This might be a silly thing to ask, but why don't they save their data in flat f...

hboon · on April 18, 2013

Storing, tracking and managing billions of tiny files directly on a file system is a nightmare

mcartyem · on April 18, 2013

What about it is a nightmare?

Isn't storing, tracking, and managing billions of entries done directly in a database anyway?

boyter · on April 19, 2013

Its a real pain when you want to inspect the files, delete or copy them.

Try taking 300,000 files and copy them somewhere. Then copy 1 file which has the size of the 300,000 combined. The single file is MUCH faster (its also why we usually do a tar operation before copying stuff if its already compressed). Any database that's not a toy will usually lay the 300,000 records out in a single file (depending on settings, sizes and filesystem limits).

The 300,000 files end up sitting all over the drive and disk seeks kill you at run-time. This may not be true for a SSD but I don't have any evidence to to suggest this or otherwise.

Even if the physical storage is fine with this I suspect you may run into filesystem issues when you lay out millions if not hundreds of millions of files over a directory and then hit it hard.

I have played with 1,000,000 files before when playing with crawling/indexing things and it becomes a real management pain. It may seem cleaner to lay each out as a singe file but in the long run if you hit a large size the benefits aren't worth it.

hboon · on April 19, 2013

In addition,

It doesn't have good querying utilities. You'd have to build your own indexer and query engine. Since you can't put billions of files in a single directory, you'd have to split them into a directory tree. That alone requires some basic indexing functionality and rebalancing tools (in case a single directory grows too large or too small). This is without any more sophisticated querying capabilities like “where X=val” where X isn't the object ID/filename.
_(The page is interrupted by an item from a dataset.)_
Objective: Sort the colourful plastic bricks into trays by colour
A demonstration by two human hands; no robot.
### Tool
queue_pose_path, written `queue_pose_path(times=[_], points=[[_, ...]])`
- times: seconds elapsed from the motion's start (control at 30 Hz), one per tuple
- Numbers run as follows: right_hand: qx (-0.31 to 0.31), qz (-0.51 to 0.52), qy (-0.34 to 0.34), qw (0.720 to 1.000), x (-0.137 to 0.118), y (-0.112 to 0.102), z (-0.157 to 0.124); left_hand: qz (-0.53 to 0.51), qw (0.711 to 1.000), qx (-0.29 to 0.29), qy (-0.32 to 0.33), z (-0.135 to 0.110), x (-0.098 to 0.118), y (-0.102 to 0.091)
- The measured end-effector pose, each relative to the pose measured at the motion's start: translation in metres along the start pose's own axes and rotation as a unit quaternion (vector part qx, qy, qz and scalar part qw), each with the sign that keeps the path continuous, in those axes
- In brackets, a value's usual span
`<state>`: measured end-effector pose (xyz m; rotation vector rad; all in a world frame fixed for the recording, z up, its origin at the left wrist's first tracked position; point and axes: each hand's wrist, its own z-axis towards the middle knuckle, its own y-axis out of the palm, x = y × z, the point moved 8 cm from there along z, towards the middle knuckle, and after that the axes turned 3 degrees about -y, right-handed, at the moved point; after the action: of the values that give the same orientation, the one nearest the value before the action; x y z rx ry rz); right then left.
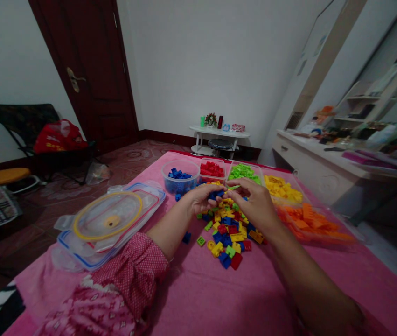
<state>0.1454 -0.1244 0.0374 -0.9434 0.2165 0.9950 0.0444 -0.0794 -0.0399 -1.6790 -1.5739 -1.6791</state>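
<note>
My left hand is closed round some blue toy bricks, held above a mixed pile of bricks in red, yellow, blue and green. Close beside it, my right hand has its thumb and fingertips drawn together; whatever sits between them is too small to make out. Beyond my left hand stands a round clear tub of blue bricks. Behind the hands are boxes of red bricks and green bricks. Yellow bricks and orange bricks fill boxes on the right.
Stacked clear lids lie on the left of the pink cloth. A single blue brick lies apart from the pile. A cluttered desk stands at the right, and a small white table by the far wall.
</note>
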Motion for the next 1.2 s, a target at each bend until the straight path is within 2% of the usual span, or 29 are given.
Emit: queue_pose_path(times=[0.07,0.1,0.13,0.17,0.23,0.27,0.33,0.4,0.43,0.5,0.57,0.63,0.7,0.8,0.9,0.97,1.03,1.13,1.2], points=[[0.005,-0.018,-0.007,1.0,-0.003,-0.002,0.0,0.066,0.988,0.087,0.106,-0.005,0.029,-0.02],[0.007,-0.023,-0.009,1.0,-0.004,-0.002,0.0,0.12,0.963,0.157,0.183,-0.012,0.048,-0.034],[0.008,-0.024,-0.009,1.0,-0.004,-0.002,0.0,0.176,0.923,0.233,0.252,-0.022,0.066,-0.048],[0.007,-0.024,-0.007,1.0,-0.004,-0.001,0.0,0.241,0.87,0.3,0.309,-0.033,0.081,-0.059],[0.002,-0.028,-0.001,1.0,-0.001,0.002,0.0,0.387,0.77,0.373,0.344,-0.044,0.095,-0.07],[-0.002,-0.034,0.001,0.999,0.001,0.004,-0.001,0.446,0.736,0.379,0.338,-0.044,0.096,-0.072],[-0.014,-0.052,0.004,0.999,0.006,0.007,-0.001,0.538,0.676,0.376,0.335,-0.042,0.093,-0.068],[-0.024,-0.077,0.01,0.997,0.013,0.008,-0.001,0.585,0.639,0.352,0.354,-0.04,0.086,-0.053],[-0.027,-0.095,0.016,0.995,0.018,0.006,-0.001,0.597,0.634,0.33,0.364,-0.039,0.082,-0.044],[-0.045,-0.142,0.039,0.988,0.03,0.001,-0.001,0.619,0.647,0.266,0.358,-0.031,0.069,-0.025],[-0.106,-0.19,0.075,0.973,0.044,-0.001,-0.002,0.655,0.655,0.204,0.317,-0.019,0.052,-0.011],[-0.197,-0.221,0.11,0.949,0.056,0.003,-0.009,0.701,0.641,0.166,0.265,-0.009,0.034,-0.005],[-0.263,-0.246,0.13,0.924,0.063,0.009,-0.017,0.741,0.618,0.137,0.225,-0.002,0.018,-0.003],[-0.286,-0.288,0.13,0.904,0.062,0.018,-0.024,0.767,0.6,0.118,0.195,0.002,0.005,-0.004],[-0.283,-0.314,0.116,0.899,0.058,0.028,-0.025,0.751,0.611,0.151,0.2,0.001,0.009,-0.009],[-0.272,-0.315,0.12,0.901,0.058,0.028,-0.024,0.716,0.643,0.165,0.215,0.0,0.014,-0.012],[-0.247,-0.308,0.126,0.91,0.057,0.022,-0.02,0.656,0.705,0.156,0.221,0.001,0.017,-0.014],[-0.192,-0.267,0.115,0.937,0.048,0.009,-0.012,0.515,0.831,0.1,0.186,0.003,0.014,-0.014],[-0.171,-0.206,0.095,0.959,0.038,0.007,-0.008,0.399,0.901,0.066,0.156,0.001,0.012,-0.011]])
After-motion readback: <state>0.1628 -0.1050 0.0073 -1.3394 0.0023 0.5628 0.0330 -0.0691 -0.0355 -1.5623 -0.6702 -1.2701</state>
Write performance is going to be very very horrible.

Existing tools around managing, backing up and restoration, performance optimisation and monitoring aren't suitable for handling huge number of small files as well as a subset of them (give certain criteria related to the data itself)

You could build specialized tools to resolve all of these issues, but in the end, you'd end up with some kind of database after hundreds of man-years anyway.